→ Task instructions
Give back exactly the lines of the entries below from the line with "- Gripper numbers" to the line with "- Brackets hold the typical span", inclusive, and only those.

→ Records to use
·····
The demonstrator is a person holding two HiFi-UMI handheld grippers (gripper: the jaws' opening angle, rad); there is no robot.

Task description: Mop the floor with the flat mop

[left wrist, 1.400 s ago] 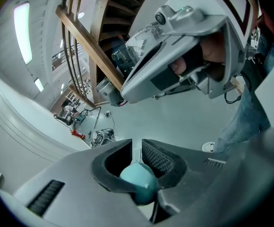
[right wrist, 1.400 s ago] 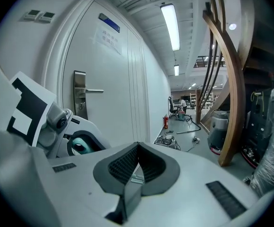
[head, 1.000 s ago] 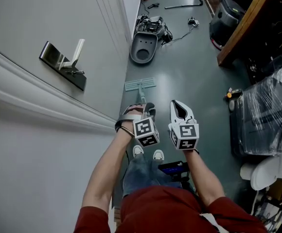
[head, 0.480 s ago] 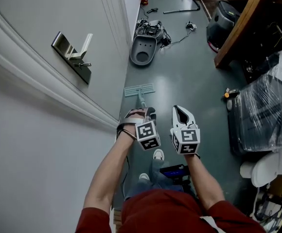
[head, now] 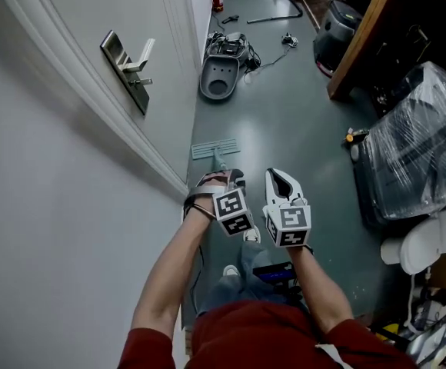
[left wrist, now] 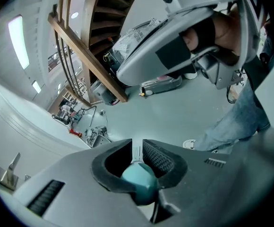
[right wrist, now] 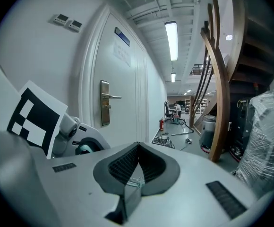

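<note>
Grey-green floor (head: 284,114), white door (head: 77,21) along its left edge; left gripper (head: 221,177) clamped on teal mop handle (left wrist: 138,179), the rounded grip end seated between the jaw pads; flat mop head (head: 214,149) lies on the floor just ahead of those jaw tips, apparently near the door's foot; right gripper (head: 283,179) just beside the left, jaws pressed together, nothing between them.

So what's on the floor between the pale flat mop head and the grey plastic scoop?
Only bare floor between the flat mop head and grey scoop, in the head view.
</note>
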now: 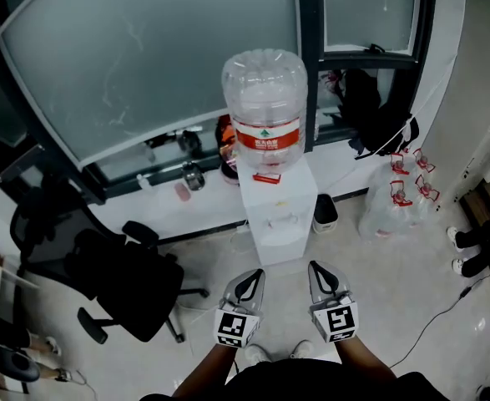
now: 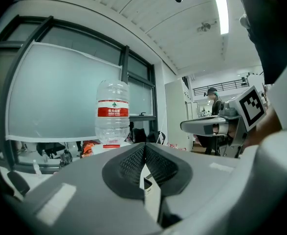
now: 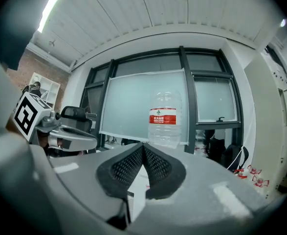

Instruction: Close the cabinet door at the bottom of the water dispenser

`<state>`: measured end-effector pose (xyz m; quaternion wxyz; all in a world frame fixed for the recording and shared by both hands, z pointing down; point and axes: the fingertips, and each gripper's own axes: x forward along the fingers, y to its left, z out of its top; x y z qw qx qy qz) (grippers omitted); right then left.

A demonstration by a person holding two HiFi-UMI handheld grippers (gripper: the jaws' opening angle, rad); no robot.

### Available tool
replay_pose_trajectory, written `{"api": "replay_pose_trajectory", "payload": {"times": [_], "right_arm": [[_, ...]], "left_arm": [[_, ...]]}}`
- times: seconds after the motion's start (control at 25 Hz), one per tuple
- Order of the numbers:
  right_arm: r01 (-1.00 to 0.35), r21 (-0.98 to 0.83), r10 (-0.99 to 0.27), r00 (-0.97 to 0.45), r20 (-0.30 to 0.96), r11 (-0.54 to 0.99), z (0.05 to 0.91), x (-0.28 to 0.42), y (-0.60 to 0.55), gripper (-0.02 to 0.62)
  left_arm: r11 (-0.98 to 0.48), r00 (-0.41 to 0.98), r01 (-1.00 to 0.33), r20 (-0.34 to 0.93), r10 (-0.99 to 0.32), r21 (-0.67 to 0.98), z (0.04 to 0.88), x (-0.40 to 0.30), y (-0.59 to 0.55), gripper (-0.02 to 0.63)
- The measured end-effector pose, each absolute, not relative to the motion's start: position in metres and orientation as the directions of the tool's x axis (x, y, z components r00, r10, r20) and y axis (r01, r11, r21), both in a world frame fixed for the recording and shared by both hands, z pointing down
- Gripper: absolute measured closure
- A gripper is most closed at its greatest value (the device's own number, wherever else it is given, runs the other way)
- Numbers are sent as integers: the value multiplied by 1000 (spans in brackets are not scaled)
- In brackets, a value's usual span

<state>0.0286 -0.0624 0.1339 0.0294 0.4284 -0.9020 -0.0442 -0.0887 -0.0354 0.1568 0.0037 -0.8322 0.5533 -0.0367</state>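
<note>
The white water dispenser (image 1: 278,203) stands against the window wall with a clear bottle (image 1: 264,98) with a red label on top. From above I see its top and front face, but its bottom cabinet door is hidden by the steep angle. My left gripper (image 1: 253,274) and right gripper (image 1: 315,267) hang side by side just in front of it, both pointing at it, both shut with nothing between the pads. The left gripper view shows the left gripper (image 2: 144,146) with the bottle (image 2: 113,114) ahead. In the right gripper view the right gripper (image 3: 143,145) points at the bottle (image 3: 165,119).
A black office chair (image 1: 119,278) stands left of the dispenser. Clear bags of empty bottles (image 1: 395,195) lie to its right, with a black bag (image 1: 366,107) on the sill behind. A person's shoes (image 1: 466,249) and a floor cable are at far right.
</note>
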Motion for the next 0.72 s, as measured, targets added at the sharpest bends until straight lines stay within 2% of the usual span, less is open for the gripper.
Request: {"api": "replay_pose_trajectory", "payload": {"times": [0.72], "right_arm": [[-787, 65, -789, -614, 21, 614, 130, 27, -57, 594]], "left_arm": [[-393, 392, -919, 35, -919, -30, 154, -79, -24, 591]]}}
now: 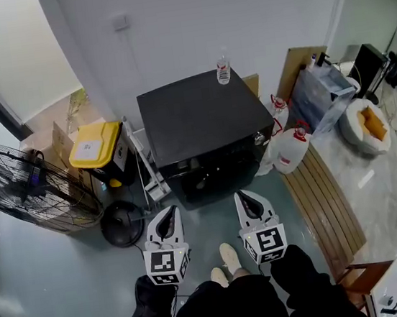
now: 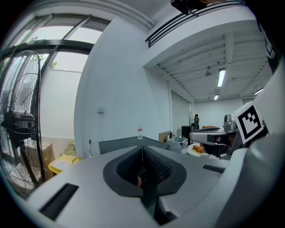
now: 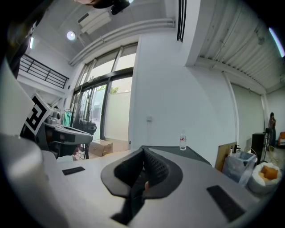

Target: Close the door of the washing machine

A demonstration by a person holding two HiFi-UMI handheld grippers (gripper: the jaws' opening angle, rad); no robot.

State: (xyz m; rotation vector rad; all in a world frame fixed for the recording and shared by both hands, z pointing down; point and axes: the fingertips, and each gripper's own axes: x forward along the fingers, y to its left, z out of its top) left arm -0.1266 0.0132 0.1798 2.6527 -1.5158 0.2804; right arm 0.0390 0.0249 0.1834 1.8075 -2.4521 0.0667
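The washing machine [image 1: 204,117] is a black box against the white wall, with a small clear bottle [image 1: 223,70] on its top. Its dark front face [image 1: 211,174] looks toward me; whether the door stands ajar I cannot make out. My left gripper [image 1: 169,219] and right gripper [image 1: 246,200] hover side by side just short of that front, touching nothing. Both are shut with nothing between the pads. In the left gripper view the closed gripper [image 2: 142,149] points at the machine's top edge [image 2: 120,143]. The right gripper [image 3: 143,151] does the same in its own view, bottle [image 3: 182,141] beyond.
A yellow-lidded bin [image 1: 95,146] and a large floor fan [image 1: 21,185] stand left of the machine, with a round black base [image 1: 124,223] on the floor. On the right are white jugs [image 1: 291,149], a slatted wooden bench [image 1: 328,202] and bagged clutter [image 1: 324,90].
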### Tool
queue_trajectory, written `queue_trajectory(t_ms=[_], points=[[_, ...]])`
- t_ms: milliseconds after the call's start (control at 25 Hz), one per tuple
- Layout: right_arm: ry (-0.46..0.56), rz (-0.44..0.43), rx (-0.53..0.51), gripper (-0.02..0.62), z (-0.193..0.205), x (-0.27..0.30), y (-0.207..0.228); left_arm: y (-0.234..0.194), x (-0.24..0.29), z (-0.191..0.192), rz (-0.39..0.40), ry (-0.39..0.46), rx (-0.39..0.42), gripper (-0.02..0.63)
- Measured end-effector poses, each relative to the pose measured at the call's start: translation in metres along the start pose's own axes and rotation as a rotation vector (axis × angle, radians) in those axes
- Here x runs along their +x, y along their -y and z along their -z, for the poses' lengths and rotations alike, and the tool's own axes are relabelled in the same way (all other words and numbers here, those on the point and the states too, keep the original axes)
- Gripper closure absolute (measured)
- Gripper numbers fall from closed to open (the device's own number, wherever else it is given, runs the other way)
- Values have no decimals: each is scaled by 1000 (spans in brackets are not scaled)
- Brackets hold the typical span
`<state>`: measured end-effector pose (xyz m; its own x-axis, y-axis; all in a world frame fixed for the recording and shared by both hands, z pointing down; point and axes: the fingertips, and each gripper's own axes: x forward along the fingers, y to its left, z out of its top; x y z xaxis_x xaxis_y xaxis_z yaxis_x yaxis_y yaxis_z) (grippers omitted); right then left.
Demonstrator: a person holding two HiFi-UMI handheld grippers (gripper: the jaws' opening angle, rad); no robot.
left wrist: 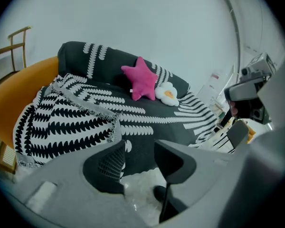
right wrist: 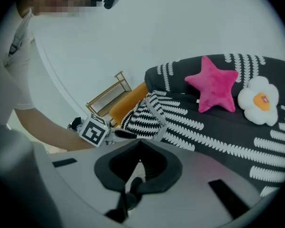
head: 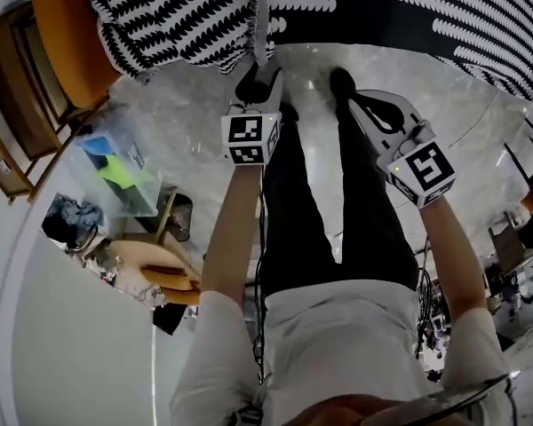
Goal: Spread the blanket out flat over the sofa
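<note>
Dark leaf-patterned sofa [left wrist: 152, 122], right end cut off in the left gripper view. On its left end, black-and-white blanket [left wrist: 61, 122], bunched up, lower folds hidden. Against the backrest, pink star cushion [left wrist: 141, 82] touching smaller fried-egg cushion [left wrist: 167, 93]. Left gripper [left wrist: 138, 151] spread, empty. Right gripper [right wrist: 139, 146] pressed together, holding nothing.

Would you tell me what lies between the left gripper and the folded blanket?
Only bare pale floor. In the left gripper view, the open left gripper sits short of the blanket, with nothing between its jaws.
</note>
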<state>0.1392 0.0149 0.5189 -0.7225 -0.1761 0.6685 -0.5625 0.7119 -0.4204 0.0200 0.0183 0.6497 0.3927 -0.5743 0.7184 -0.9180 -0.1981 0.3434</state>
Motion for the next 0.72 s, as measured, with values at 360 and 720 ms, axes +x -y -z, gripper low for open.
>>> queue_trajectory(t_ms=[360,720], points=[[18,-15,28,595,31,37,13,-30,59,38,-65,-39,-24,411],[6,-15,50,595,59,53,22,-50,115,70,-166,-119,-34,411]])
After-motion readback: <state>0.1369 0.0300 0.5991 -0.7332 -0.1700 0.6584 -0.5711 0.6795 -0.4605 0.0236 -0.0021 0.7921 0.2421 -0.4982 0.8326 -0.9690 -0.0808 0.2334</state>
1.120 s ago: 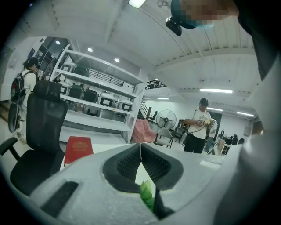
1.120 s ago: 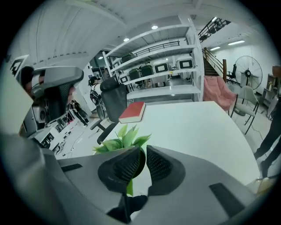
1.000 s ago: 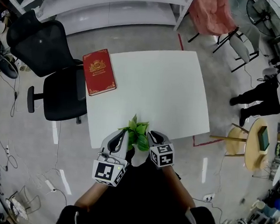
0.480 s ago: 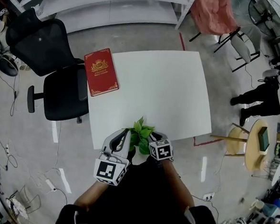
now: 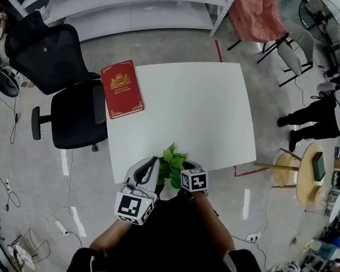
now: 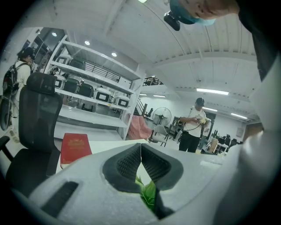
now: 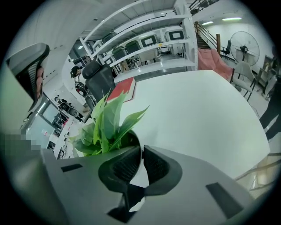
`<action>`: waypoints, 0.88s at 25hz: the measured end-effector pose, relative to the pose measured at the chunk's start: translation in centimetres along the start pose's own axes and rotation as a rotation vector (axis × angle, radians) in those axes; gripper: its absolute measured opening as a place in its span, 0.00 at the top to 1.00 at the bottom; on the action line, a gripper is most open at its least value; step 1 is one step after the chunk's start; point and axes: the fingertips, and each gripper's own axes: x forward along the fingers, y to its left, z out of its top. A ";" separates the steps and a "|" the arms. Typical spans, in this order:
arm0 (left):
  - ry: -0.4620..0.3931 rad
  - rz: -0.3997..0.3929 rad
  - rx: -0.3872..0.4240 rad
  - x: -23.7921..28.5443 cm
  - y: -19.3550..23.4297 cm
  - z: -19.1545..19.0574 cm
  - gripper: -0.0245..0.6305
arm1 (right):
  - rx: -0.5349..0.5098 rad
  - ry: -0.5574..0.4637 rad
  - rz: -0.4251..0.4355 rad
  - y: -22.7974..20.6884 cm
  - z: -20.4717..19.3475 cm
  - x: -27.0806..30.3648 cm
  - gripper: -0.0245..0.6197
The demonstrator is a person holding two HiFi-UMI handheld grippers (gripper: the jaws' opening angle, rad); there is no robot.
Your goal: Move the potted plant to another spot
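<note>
Overhead in the head view, a leafy green potted plant in a dark pot [image 5: 171,161] stood at the lower edge of the square white table [image 5: 189,105], just below the frame's centre. The left gripper [image 5: 154,163] flanked it on the left and the right gripper [image 5: 185,166] on the right, both touching it. A red hardcover book with gold print [image 5: 121,88] lay at the table's upper-left corner, well apart from the plant. A black mesh-backed office chair [image 5: 73,114] stood beside the table's left edge.

In the left gripper view, the jaws were pressed together at their tips in the lower centre [image 6: 140,147]. Green leaves [image 6: 149,193] and a dark strip of the pot filled the gap beneath them, so the claw was pinching the pot. The book [image 6: 74,147] showed at middle left, beside the chair [image 6: 35,114].

In the right gripper view, the jaws [image 7: 141,149] were likewise all but closed, pinching the pot's dark rim. The leaves [image 7: 107,121] rose just left of them, with bare tabletop [image 7: 197,110] spreading to the right.
</note>
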 end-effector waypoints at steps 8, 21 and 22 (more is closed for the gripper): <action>0.006 -0.019 -0.007 -0.4 1.2 0.0 0.94 | 0.050 -0.007 -0.031 -0.2 0.2 -0.1 0.92; -0.005 -0.076 0.031 1.8 -0.8 0.8 0.94 | 0.138 -0.084 -0.066 -3.7 2.2 -1.9 0.92; -0.007 -0.076 0.033 2.1 -1.2 0.9 0.94 | 0.141 -0.089 -0.066 -4.2 2.4 -2.1 0.92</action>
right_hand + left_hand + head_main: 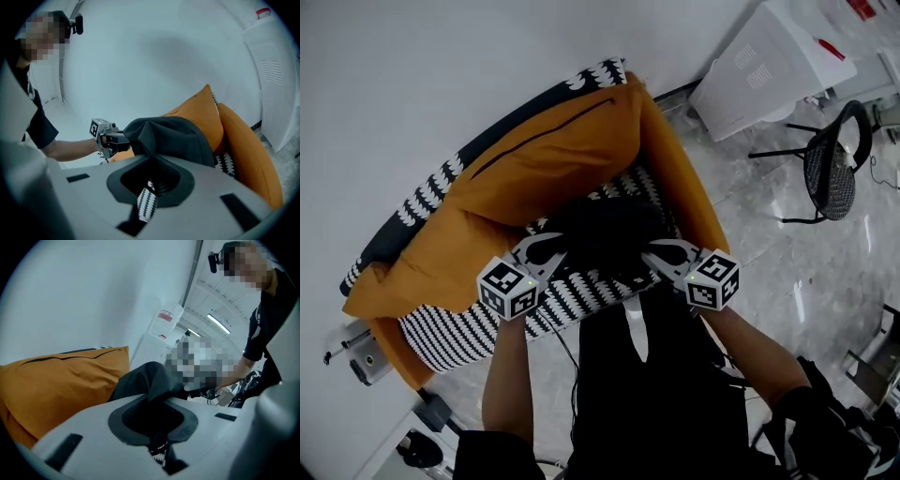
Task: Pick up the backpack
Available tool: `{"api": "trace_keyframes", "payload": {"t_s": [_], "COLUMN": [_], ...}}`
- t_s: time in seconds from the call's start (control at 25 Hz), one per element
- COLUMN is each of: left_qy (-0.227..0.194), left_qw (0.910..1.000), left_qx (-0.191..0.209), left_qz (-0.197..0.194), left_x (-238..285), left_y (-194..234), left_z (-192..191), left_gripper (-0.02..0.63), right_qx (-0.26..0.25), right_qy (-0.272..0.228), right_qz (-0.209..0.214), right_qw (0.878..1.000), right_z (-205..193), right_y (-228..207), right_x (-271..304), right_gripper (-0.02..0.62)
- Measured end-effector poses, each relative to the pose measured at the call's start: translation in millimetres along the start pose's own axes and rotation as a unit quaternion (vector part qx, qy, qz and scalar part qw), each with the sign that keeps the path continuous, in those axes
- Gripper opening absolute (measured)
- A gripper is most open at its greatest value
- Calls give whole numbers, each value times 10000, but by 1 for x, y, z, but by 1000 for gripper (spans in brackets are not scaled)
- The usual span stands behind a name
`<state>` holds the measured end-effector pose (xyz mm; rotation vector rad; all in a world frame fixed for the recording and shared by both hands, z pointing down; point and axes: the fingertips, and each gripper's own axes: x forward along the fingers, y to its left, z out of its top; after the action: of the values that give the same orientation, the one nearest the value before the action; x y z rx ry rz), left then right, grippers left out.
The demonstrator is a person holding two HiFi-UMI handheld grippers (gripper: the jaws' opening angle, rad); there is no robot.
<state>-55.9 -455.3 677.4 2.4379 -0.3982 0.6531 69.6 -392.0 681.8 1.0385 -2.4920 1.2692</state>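
The black backpack [605, 239] hangs just above the seat of an orange armchair [680, 164], held between both grippers. My left gripper [551, 246] is shut on a fold of the backpack's fabric [150, 378] at its left side. From the other side my right gripper [661, 251] is shut on the backpack's cloth [173, 136]. In the right gripper view the left gripper [105, 133] shows beyond the bag, biting its far edge. A big orange cushion [544, 159] leans against the chair's back, behind the bag.
A black-and-white zigzag seat cushion [469, 328] lies under the bag. A white wall runs behind the chair. A black wire chair [830, 164] and a white cabinet [769, 66] stand to the right on the marble floor. Small devices [366, 356] sit at the lower left.
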Motion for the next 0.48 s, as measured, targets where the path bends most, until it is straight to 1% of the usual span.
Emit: {"api": "trace_keyframes", "payload": {"t_s": [0.28, 0.48], "left_qy": [-61, -169], "left_qw": [9999, 9998], "left_qx": [-105, -122], "left_qz": [-10, -62], "left_x": [-6, -3], "left_y": [-11, -23], "left_z": [0, 11], "left_gripper": [44, 43], "right_qx": [-159, -238], "right_qy": [-19, -139], "right_qz": [-78, -174], "right_qw": [9998, 9995], "right_z": [14, 32], "right_y": [6, 4], "right_x": [-10, -25], "right_gripper": [34, 34]}}
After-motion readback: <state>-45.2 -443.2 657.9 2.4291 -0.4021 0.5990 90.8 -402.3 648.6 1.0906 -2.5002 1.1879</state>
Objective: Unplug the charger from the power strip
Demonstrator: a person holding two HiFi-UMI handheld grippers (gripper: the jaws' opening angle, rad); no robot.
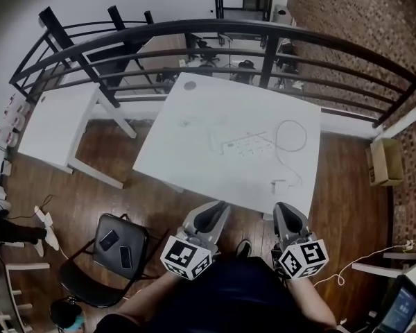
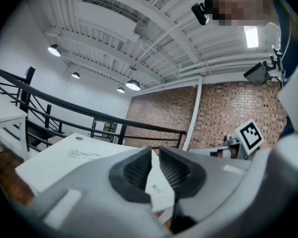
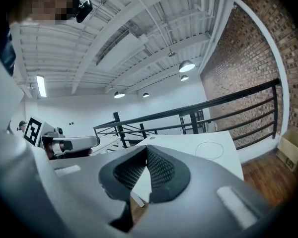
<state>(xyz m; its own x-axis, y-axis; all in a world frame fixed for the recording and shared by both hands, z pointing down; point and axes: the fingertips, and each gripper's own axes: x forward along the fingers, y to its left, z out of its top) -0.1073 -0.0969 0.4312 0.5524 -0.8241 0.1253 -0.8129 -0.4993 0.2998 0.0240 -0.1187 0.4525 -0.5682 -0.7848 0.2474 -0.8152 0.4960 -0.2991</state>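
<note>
Two grippers are in my hands, both held at the near edge of the white rectangular desk (image 1: 194,127) and pointing across it.

Left gripper (image 1: 220,207): in its own view the left gripper (image 2: 154,151) has its ribbed black pads standing a narrow slit apart, with nothing between them.

Right gripper (image 1: 283,208): in its own view the right gripper (image 3: 145,148) has its pads together, tips meeting. It holds nothing.

Task items, head view: the white oblong power strip (image 1: 244,146) lies flat near the middle of the desk, well apart from both grippers. The small white charger block (image 1: 279,184) lies near the desk's near right edge, apart from the strip and just ahead of the right gripper. A thin white cable (image 1: 293,127) runs from the block and loops round towards the strip's right end. The strip's sockets are too small to tell whether anything is seated in them.

Surroundings: a curved black metal railing (image 1: 263,32) runs behind the desk. A second white desk (image 1: 55,120) stands to the left. A black chair (image 1: 114,252) at lower left carries two dark phones (image 1: 118,248). A brown cardboard box (image 1: 386,160) sits on the wooden floor (image 1: 90,193) at right, beside the brick wall (image 1: 360,19).
</note>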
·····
→ Result of the task
- Gripper numbers fall from closed to open (the device's own number, wherever else it is given, runs the other way)
- Values have no decimals: each is scaled by 1000 (spans in brackets are not scaled)
- Brackets hold the typical span

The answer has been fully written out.